Required action:
Output all of the material once more, so that every line matches the original exactly.

• • • • • • •

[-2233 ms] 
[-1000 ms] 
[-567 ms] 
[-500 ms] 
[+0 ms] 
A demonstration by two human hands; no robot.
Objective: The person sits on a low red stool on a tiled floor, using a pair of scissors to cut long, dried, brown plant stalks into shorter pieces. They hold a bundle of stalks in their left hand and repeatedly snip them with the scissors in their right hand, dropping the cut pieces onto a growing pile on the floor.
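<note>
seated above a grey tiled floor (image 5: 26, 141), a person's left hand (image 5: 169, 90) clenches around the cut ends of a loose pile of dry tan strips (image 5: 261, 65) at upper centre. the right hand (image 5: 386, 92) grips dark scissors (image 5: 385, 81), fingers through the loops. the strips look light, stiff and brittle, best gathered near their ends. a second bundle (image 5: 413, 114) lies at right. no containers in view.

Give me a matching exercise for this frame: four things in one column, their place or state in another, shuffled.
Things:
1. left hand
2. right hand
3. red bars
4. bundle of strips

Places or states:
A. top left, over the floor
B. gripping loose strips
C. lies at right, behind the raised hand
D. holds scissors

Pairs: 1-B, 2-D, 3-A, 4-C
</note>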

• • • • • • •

Expected answer:
[-2233 ms] 
[-1000 ms] 
[-567 ms] 
[-500 ms] 
[+0 ms] 
A demonstration by two human hands; no robot.
Objective: The person sits on a low red stool on a tiled floor, using a pair of scissors to cut long, dried, brown plant stalks into shorter pieces. They hold a bundle of stalks in their left hand and repeatedly snip them with the scissors in their right hand, dropping the cut pieces onto a growing pile on the floor.
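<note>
seated above a grey tiled floor (image 5: 26, 141), a person's left hand (image 5: 169, 90) clenches around the cut ends of a loose pile of dry tan strips (image 5: 261, 65) at upper centre. the right hand (image 5: 386, 92) grips dark scissors (image 5: 385, 81), fingers through the loops. the strips look light, stiff and brittle, best gathered near their ends. a second bundle (image 5: 413, 114) lies at right. no containers in view.

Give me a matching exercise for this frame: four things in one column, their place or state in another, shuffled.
Things:
1. left hand
2. right hand
3. red bars
4. bundle of strips

Places or states:
A. top left, over the floor
B. gripping loose strips
C. lies at right, behind the raised hand
D. holds scissors

Pairs: 1-B, 2-D, 3-A, 4-C
</note>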

Nothing further is needed for this exercise.